• **Requirement**
Scan the material below for the string "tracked". Report every line that has it.

• **Source data**
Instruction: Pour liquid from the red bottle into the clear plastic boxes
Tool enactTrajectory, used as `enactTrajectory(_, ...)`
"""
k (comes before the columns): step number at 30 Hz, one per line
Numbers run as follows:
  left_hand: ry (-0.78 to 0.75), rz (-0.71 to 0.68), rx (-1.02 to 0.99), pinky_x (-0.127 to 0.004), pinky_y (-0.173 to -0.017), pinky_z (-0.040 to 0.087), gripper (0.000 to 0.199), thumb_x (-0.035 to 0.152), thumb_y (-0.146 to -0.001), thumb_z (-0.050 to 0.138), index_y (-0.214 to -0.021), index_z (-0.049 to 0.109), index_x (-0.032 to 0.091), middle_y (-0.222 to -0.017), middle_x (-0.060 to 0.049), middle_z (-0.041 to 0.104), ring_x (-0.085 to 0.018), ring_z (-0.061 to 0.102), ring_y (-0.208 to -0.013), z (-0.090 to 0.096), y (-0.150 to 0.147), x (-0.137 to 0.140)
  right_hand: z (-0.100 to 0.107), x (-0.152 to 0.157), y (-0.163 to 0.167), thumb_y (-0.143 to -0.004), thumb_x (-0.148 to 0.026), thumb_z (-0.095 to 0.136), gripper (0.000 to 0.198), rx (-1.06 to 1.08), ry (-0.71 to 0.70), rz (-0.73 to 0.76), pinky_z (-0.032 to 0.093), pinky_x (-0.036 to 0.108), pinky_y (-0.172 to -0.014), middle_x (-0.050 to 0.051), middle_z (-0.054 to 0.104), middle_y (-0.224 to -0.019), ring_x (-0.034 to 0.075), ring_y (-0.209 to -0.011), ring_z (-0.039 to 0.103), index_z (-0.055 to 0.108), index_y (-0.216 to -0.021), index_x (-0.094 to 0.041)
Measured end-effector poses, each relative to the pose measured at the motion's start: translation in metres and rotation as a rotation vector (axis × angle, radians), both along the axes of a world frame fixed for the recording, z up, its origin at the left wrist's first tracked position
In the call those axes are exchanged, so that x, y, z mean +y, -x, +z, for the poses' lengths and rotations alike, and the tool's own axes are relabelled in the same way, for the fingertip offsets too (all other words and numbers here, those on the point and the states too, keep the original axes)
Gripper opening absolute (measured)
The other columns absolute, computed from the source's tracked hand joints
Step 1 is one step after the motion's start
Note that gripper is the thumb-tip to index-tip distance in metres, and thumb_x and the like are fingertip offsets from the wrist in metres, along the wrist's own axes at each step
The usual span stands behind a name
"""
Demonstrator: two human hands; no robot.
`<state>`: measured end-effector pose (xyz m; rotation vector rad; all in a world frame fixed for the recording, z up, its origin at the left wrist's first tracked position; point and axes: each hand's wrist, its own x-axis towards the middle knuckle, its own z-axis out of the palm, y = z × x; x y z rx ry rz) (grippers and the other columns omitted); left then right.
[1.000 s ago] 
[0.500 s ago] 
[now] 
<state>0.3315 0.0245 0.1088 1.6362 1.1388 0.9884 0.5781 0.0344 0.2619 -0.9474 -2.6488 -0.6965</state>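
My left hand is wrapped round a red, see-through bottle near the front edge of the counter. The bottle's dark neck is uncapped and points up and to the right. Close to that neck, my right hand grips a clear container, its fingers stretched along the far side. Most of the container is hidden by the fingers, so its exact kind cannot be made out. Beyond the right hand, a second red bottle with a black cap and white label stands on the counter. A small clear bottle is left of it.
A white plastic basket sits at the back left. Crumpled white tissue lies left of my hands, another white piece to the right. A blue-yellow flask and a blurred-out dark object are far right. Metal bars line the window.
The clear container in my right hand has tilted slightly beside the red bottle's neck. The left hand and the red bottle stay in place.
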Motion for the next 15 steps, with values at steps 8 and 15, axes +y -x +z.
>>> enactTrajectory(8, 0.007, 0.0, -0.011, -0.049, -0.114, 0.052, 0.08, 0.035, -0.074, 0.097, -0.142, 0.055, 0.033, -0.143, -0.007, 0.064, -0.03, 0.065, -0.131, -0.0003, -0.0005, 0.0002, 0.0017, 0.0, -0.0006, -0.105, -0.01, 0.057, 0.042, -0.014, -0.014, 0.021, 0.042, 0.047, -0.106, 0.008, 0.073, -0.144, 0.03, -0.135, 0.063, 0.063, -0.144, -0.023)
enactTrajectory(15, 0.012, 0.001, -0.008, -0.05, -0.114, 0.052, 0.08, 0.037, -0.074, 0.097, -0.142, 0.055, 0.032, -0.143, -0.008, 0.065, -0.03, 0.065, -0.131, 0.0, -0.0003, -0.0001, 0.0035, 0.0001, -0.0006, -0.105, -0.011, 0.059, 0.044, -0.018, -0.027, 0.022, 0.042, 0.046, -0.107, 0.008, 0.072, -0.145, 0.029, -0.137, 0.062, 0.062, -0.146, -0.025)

• **Answer to this problem**
Measured end-effector poses, each relative to the pose measured at the motion's start: translation in metres and rotation as a rotation vector (axis × angle, radians), both along the axes of a world frame fixed for the recording, z up, its origin at the left wrist's first tracked position
The other columns absolute, computed from the source's tracked hand joints
`<state>`: measured end-effector pose (xyz m; rotation vector rad; all in a world frame fixed for the recording, z up, its origin at the left wrist's first tracked position; point and axes: each hand's wrist, its own x-axis towards the middle knuckle, its own z-axis out of the palm, y = z × x; x y z rx ry rz) (grippers and the other columns omitted); left then right.

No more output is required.